Right now, I should probably be writing that promised article on what makes a good advertisement, but instead let’s talk about the magic of Machine Learning and people.
We’ve all heard the hip, new cool thing is machine learning. It’s PyTorch or Keras or whatever other flavor that’s out there. I got taken up with it, too. Heck, I even have a certificate around here that says I survived learning how to use Tensorflow. All this means is that I’ve peered behind the curtain a bit to get a glimpse of the little man at the controls.
It is a wonderful technology, to be sure. It allows a great many conveniences that will or have already lead to some pretty amazing insights. Because what it does is essentially multivariate regression analysis – but at a massive scale. That means it basically line-fits large sets of data so that it can determine the statistical probability of similarity to other things – not just the one or two variables Excel can do.
I’m sure right now you’re thinking that was an un-welcomed digression that’s left an accounting term-like mental malaise in its wake. What’s the point? Well the point is this: While the tech is good at boiling down complex data sets to provide you with, say movie choices that you may like based on what you’ve already liked, I don’t think anyone has factored in people changing their tastes from time to time – or the fact that while there may be a large number of people looking at things, there’s only a small amount of things they can look at.
Examples could found in a variety of places, perhaps the most memorable for all of us digitally plugged in would be either online dating, shopping recommendations from online retailers or streaming services like Netflix. By now, I’m betting you have had an experience with at least one of these. That means we’ve all experienced the pain of only getting exactly the things we’ve liked in the past. The trouble is what I liked to watch five years ago may not be what I want to watch now. Or, it has finally dawned on me that the type of person I was into back then is not the best choice going forward, but technology has doomed me to stay in the same dating pool.
When will these machine learning things figure that out? I think we all feel like they never will.
Why? Because the very large data sets that give machine learning tech their hyper-focused funneling power is the very same massive data set that truly has to turn over before our new tastes are included – and that’s only if the programmers of these systems have put in place code that allows for this to happen.
If you look at the machine learning math (and I won’t open that Pandora’s Box), it’s easy to see watching only one Tom Segura stand up special has no chance of offsetting those ten Jeff Foxworthy shows your uncle watched on your account. Of course, that’s IF they built the software to recheck your preferences from time to time.
To really simple down the math (and yes the math is much more complex than this, Mr. Data Scientist, but it’s an analogy for everyone else), the effects are similar to every time Foxworthy spends 30min explaining what a redneck is on your Netflix account the software multiplies the Foxworthy counter by ten. The same would happen for watching Tom. So in the easy math world it looks like this:
One viewing of Jeff: Jeff * 10 = 10Jeff
One viewing of Tom: Tom * 10 = 10Tom
Things get bad when that scales – as in your uncle just watched 10 Foxworthy specials on your Netflix account:
10 viewings of Jeff = 10Jeff^10 =10000000000Jeff
Compare this to one 10Tom and one viewing of something else isn’t going to change what the machine learning system is thinking you like, but what more important is that there isn’t 10 Tom Segura specials, there’s only like five.
Five Tom specials = 10Tom^5 = 100000Tom
10000000000 > 100000
The exponential math here means that there’s really no way watching less than the same amount of something else is going to offset the binge of a previous show, genre, actor or however else they’ve segmented their content.
Sorry, you’re doomed to finding out (over and over again) refrigerators on your porch probably makes you a redneck -unless Segura gets off his ass and makes five more specials.
Of course we’re all really in for it if they’ve also added in counting the frequency between views of the same materials.

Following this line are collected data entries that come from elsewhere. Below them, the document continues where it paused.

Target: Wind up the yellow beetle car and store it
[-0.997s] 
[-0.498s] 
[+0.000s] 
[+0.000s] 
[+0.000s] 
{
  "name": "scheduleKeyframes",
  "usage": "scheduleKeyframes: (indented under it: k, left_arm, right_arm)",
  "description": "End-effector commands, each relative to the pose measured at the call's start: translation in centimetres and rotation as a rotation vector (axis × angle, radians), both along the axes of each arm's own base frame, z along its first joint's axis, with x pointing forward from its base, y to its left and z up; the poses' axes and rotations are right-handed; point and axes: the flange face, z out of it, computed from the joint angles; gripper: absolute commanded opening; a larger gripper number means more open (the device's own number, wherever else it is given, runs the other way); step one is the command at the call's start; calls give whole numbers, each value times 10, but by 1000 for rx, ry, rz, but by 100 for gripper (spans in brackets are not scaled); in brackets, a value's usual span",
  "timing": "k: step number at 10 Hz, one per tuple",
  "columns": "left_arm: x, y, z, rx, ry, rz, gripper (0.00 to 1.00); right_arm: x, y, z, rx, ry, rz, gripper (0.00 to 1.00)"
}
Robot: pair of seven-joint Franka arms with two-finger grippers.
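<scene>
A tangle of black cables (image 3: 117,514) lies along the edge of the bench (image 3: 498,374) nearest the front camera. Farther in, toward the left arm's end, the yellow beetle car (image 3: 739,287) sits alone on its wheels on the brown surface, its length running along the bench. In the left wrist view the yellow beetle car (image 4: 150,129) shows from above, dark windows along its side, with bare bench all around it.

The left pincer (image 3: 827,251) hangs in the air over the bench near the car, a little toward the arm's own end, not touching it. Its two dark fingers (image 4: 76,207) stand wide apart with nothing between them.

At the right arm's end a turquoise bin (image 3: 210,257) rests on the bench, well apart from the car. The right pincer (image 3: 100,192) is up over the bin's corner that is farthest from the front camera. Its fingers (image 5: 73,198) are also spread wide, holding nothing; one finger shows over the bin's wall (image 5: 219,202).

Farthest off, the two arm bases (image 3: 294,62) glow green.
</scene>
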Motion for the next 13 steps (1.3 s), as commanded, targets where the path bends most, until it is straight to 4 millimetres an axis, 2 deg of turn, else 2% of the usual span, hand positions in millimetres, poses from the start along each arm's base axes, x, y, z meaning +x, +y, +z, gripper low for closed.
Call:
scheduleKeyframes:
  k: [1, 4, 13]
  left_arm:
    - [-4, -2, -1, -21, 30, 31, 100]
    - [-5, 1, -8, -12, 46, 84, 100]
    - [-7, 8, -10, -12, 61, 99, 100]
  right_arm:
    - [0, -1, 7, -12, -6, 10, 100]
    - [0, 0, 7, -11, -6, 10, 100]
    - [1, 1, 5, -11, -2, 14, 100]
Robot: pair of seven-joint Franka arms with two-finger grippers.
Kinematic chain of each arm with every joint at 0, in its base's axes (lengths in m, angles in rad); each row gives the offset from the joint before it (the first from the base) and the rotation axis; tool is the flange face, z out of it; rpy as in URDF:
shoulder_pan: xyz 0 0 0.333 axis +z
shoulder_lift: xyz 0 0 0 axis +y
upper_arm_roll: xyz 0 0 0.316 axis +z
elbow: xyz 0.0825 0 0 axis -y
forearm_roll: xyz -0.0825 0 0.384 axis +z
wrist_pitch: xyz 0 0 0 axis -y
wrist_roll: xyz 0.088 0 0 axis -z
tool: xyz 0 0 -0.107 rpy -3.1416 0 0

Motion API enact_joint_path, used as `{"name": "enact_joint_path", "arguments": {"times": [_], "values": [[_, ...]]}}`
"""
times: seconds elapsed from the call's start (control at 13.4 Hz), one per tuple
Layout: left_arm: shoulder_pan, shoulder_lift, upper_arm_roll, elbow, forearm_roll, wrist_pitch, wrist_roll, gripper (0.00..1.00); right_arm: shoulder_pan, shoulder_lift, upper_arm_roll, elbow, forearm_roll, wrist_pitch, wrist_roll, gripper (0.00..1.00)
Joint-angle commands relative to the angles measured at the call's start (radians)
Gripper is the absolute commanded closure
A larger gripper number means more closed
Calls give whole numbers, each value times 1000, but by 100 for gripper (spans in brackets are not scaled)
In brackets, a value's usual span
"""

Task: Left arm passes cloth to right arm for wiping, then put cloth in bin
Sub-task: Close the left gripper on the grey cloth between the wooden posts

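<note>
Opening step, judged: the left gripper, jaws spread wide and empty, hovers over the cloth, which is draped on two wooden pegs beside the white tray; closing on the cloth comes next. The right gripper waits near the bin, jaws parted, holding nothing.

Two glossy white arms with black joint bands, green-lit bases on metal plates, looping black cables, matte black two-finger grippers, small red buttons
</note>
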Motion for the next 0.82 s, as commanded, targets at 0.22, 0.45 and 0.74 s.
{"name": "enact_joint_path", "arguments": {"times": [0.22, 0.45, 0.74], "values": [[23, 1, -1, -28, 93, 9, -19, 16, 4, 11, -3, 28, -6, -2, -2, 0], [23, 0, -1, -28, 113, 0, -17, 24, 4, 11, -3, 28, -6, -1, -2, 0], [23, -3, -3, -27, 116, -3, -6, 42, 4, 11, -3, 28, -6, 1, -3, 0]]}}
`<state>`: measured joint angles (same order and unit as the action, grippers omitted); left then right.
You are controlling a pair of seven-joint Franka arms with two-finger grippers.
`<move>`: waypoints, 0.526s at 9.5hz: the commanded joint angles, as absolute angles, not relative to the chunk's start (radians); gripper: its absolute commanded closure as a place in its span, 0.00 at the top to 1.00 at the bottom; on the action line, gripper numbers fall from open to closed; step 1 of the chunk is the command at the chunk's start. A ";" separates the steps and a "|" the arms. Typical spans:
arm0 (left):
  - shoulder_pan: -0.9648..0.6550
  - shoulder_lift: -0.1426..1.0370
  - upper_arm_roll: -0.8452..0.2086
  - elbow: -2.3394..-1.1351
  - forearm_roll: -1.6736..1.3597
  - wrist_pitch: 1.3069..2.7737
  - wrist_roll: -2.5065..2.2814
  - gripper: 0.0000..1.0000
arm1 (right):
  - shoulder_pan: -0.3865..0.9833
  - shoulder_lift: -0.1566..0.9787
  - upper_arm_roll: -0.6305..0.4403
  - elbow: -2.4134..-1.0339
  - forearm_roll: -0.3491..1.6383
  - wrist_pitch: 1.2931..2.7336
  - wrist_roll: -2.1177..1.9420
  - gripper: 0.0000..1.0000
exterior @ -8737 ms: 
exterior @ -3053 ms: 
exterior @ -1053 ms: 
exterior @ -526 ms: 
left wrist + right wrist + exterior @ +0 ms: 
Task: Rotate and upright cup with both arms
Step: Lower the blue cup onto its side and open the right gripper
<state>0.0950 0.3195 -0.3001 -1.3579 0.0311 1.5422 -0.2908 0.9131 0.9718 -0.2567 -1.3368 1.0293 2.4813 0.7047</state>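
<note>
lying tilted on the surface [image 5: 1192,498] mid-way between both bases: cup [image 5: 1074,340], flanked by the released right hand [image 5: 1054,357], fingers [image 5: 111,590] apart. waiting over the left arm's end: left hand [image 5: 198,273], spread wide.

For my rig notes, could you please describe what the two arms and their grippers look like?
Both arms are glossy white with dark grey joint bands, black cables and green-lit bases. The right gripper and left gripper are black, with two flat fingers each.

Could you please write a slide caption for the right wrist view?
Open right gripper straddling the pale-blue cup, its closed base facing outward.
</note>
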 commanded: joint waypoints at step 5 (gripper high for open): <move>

If that’s the case, binge watching is particularly dangerous.
All of this content railroading is compounded by these services continuing to only show you selections that fit with what you liked previously. There seems not to be any sort of random content display to break you out of your filter bubble. This makes you have to independently locate different selections – which is hard because how would you search for something when you don’t know what it is?
I’m hoping that eventually the powers that be will figure this out, because, while I really like Korean action movies (and you should check them out, too), I’d like to have the opportunity to see Thor: Ragnarok without having to spell all that out with the ridiculous Roku remote every time.